DIRECTIONS FOR THIS TASK:
In the listing that follows, copy out each line that includes the word "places".

DATA RECORDS:
*** Begin section ***

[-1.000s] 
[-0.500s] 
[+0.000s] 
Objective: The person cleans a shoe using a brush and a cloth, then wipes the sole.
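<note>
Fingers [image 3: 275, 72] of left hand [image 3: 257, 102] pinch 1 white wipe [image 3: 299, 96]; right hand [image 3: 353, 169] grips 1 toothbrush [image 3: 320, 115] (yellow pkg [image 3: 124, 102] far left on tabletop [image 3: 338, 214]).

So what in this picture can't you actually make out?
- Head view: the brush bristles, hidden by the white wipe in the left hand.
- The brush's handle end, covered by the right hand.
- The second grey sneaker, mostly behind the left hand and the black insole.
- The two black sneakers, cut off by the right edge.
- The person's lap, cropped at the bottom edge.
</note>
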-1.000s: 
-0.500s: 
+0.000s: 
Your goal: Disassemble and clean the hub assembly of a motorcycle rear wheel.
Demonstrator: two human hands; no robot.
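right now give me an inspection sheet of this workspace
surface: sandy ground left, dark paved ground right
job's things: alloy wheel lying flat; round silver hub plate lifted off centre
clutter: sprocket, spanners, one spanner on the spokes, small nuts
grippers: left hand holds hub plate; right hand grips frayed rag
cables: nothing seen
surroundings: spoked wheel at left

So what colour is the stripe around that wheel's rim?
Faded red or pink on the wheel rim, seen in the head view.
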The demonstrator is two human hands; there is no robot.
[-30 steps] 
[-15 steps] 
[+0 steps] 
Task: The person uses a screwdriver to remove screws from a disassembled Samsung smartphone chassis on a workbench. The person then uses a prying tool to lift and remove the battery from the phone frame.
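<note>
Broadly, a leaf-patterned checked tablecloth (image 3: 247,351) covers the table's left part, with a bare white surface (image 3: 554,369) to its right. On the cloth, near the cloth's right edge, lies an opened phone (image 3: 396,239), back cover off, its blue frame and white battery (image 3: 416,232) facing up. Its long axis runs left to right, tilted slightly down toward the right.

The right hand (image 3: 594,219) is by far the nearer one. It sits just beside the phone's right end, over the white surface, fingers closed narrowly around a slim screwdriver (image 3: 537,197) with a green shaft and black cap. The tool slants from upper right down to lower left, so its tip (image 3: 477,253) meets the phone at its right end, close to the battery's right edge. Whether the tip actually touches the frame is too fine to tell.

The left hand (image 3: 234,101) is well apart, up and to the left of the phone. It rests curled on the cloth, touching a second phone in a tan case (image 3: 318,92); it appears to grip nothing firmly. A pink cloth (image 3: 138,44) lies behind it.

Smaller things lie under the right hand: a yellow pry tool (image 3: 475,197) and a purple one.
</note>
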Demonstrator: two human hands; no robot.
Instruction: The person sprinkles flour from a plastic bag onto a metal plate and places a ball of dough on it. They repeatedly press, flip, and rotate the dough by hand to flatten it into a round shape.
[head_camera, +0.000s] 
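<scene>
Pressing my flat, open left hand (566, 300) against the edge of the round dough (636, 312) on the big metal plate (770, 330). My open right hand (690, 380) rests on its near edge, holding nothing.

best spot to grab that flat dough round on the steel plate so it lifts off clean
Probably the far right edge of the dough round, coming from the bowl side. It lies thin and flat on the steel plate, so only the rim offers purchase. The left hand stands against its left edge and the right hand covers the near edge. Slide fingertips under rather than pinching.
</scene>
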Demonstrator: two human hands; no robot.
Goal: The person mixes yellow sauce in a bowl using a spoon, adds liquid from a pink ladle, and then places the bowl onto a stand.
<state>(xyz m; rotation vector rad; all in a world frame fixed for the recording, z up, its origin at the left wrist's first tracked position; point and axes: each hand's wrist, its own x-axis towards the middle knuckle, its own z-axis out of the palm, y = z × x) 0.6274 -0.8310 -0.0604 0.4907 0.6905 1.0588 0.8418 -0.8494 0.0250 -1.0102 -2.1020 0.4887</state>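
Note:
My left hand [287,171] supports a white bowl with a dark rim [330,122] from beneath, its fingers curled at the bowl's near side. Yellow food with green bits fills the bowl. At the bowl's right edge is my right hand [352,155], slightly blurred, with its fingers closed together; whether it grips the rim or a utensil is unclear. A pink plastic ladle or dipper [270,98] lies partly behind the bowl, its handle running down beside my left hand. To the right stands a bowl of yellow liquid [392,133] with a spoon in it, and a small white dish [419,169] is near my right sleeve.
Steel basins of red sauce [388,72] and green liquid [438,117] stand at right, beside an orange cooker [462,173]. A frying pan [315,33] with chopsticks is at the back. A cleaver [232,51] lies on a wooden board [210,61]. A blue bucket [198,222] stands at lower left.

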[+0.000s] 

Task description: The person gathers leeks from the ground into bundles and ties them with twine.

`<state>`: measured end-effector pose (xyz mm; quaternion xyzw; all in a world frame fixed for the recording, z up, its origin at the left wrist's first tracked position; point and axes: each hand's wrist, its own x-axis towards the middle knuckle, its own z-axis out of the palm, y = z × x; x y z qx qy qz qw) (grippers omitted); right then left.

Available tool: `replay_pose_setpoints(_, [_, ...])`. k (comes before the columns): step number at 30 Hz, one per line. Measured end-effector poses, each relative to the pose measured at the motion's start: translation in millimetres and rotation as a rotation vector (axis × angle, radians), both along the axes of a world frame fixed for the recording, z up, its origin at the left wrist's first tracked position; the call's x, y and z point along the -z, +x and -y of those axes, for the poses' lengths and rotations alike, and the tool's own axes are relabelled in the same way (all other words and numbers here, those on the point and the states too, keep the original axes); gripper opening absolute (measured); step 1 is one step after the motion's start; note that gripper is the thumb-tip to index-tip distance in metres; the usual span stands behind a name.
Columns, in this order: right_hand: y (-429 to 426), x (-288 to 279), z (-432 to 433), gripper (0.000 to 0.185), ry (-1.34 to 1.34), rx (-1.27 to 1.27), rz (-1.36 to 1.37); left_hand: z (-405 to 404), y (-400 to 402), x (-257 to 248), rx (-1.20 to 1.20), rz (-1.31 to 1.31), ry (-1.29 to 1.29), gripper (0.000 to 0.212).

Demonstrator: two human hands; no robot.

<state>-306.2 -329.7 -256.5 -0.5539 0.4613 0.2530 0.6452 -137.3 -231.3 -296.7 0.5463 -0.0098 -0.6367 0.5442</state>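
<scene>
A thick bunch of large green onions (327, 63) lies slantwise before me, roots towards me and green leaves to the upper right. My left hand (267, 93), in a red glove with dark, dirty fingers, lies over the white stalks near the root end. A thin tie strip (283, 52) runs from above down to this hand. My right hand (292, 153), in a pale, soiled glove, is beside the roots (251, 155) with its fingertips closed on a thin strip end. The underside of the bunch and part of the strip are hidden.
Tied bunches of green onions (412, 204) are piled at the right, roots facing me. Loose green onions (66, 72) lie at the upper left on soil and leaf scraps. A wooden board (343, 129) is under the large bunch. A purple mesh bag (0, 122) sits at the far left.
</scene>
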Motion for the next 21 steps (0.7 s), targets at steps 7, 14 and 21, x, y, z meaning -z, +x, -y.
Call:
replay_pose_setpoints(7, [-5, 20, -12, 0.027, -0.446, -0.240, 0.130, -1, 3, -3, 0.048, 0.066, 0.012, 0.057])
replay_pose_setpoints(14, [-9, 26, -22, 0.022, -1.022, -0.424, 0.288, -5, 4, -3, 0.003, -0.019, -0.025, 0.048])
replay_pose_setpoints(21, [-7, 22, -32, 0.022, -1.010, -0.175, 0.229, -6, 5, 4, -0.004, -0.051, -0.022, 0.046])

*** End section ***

TASK ANSWER:
Instruction: The person sprinkles flour from a plastic bag onto a metal plate and places a ball of dough on it. They repeatedly press, flip, and rotate the dough by hand to flatten it into a round shape.
Goal: The person mixes yellow sauce in a bowl using a spoon, adds liquid from a pink ladle, and then places the bowl onto a stand.

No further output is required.